Così la RAI perde soldi per cancellare Fazio (e chi paga?)

fabrizio salini

Nella surreale vicenda della cancellazione delle ultime tre puntate di Che Tempo Che fa operata c’è un dato importante: la RAI perderà i soldi degli spot venduti per la trasmissione di Fabio Fazio e questo dovrebbe costituire un campanello d’allarme per l’azienda. Ieri Teresa De Santis, direttrice di Rai1 scelta della Lega, è stata convocata dall’amministratore delegato Fabrizio Salini, che l’ha strigliata per non averlo avvertito della cancellazione delle ultime tre puntate di Fuori che tempo che fa, giudicata inopportuna anche alla luce degli attacchi pressoché quotidiani del leader della Lega contro Fazio e il suo «stipendio milionario», segno di una politica che continua a dettare legge nella tv pubblica. Ma, racconta Repubblica, c’è di più:

Ma pure i programmi e i conduttori scelti per l’estate di Rai1 sono finiti nel mirino: ritenuti non in linea con i criteri di innovazione e sperimentazione indicati da Salini. E a poco sono servite le proteste di De Santis, che si è trincerata dietro la campagna elettorale e la necessità di garantire la par condicio. L’ad ha tenuto il punto: l’unica puntata del talk che gli risultava dovesse saltare era quella del 20 maggio, per consentire a Vespa di riequilibrare la presenza dei politici a Porta Por
ta.

Il 27 maggio lo speciale elezioni sarebbe andato subito dopo il Tg1, dunque la seconda serata di Fazio si poteva confermare. E lo stesso dicasi per il 3 giugno, quando invece è stato programmato un film. In più aver appreso dello stop in diretta tv, anziché dalla direttrice di rete, per Salini rappresenta una compromissione del rapporto fiduciario. Anche per questo le nomine dei vicedirettori a lei graditi potrebbero slittare: probabilmente oggi verranno designati solo i vertici della Corporate.

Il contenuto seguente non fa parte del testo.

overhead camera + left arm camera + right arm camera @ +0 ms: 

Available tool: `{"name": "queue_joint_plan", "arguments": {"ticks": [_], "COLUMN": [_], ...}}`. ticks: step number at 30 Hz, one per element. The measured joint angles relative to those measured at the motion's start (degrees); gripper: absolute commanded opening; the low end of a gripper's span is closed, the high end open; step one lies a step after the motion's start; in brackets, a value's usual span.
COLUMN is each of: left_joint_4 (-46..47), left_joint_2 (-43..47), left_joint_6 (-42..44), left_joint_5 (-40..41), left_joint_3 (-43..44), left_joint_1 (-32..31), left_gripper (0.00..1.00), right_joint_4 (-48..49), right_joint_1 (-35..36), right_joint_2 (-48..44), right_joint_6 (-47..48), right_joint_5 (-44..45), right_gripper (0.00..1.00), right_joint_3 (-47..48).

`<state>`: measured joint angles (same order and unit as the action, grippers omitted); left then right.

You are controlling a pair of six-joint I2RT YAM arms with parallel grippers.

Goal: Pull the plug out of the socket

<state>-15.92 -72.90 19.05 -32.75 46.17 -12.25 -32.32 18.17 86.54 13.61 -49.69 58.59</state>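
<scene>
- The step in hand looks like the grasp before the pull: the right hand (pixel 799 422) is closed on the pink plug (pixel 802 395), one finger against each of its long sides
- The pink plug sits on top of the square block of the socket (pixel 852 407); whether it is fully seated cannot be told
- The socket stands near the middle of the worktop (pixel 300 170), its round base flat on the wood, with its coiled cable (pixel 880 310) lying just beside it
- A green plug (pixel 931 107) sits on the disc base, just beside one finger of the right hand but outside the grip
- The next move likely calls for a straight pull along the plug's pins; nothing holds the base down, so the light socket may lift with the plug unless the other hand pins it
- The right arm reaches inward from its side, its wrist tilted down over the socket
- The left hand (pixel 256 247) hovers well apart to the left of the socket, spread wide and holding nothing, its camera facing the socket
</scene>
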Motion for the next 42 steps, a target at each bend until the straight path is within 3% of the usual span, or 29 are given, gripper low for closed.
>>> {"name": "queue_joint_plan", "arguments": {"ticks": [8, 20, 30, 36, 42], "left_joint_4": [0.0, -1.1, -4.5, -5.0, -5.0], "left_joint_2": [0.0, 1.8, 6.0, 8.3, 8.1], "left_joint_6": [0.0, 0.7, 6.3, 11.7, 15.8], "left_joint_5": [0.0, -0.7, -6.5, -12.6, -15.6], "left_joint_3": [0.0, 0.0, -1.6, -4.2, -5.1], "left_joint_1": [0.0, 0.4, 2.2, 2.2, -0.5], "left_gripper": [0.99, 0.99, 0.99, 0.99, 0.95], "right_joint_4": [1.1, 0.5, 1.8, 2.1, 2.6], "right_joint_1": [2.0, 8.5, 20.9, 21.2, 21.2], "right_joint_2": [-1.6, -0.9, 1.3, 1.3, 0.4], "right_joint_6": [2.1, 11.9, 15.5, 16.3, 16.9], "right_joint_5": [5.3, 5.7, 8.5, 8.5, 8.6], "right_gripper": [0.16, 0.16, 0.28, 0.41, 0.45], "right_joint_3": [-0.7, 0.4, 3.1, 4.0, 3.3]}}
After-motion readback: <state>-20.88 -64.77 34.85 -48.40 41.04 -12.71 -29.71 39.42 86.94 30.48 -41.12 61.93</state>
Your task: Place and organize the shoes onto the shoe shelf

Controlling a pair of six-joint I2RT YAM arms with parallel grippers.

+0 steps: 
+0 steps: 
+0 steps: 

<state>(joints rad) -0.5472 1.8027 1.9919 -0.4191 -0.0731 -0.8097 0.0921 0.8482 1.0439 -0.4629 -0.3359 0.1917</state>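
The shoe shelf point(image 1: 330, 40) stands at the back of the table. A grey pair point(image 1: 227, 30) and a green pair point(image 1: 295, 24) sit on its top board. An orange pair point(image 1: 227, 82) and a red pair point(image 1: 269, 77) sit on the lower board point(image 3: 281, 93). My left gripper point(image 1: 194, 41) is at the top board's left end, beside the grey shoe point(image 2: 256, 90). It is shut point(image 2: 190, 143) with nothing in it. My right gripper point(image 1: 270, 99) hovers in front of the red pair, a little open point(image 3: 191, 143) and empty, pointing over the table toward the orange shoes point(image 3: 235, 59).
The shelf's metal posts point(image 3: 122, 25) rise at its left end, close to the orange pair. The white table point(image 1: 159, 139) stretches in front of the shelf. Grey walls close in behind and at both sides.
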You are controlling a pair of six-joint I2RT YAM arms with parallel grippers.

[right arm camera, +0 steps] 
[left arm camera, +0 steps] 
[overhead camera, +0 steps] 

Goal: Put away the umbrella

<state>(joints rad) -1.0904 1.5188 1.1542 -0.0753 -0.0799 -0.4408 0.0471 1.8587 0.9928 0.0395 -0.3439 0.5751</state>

Ma soprattutto, c’è il problema degli spot:

L’immagine che se ne ricava è quella di un’azienda nel caos. Che oltretutto mette in pericolo gli spot. «Far saltare dalla sera alla mattina una trasmissione solida per ascolti, format e conduzione un po’ ci spiazza», commenta infatti Vicky Gitto, presidente dell’Adci, la principale associazione che raccoglie le aziende di pubblicità e comunicazione. «Il concetto che gira tra i nostri corridoi è: se si cancella Fazio e con lui gli spot già pianificati, cosa potrebbe accadere domani con format meno solidi o sperimentali?»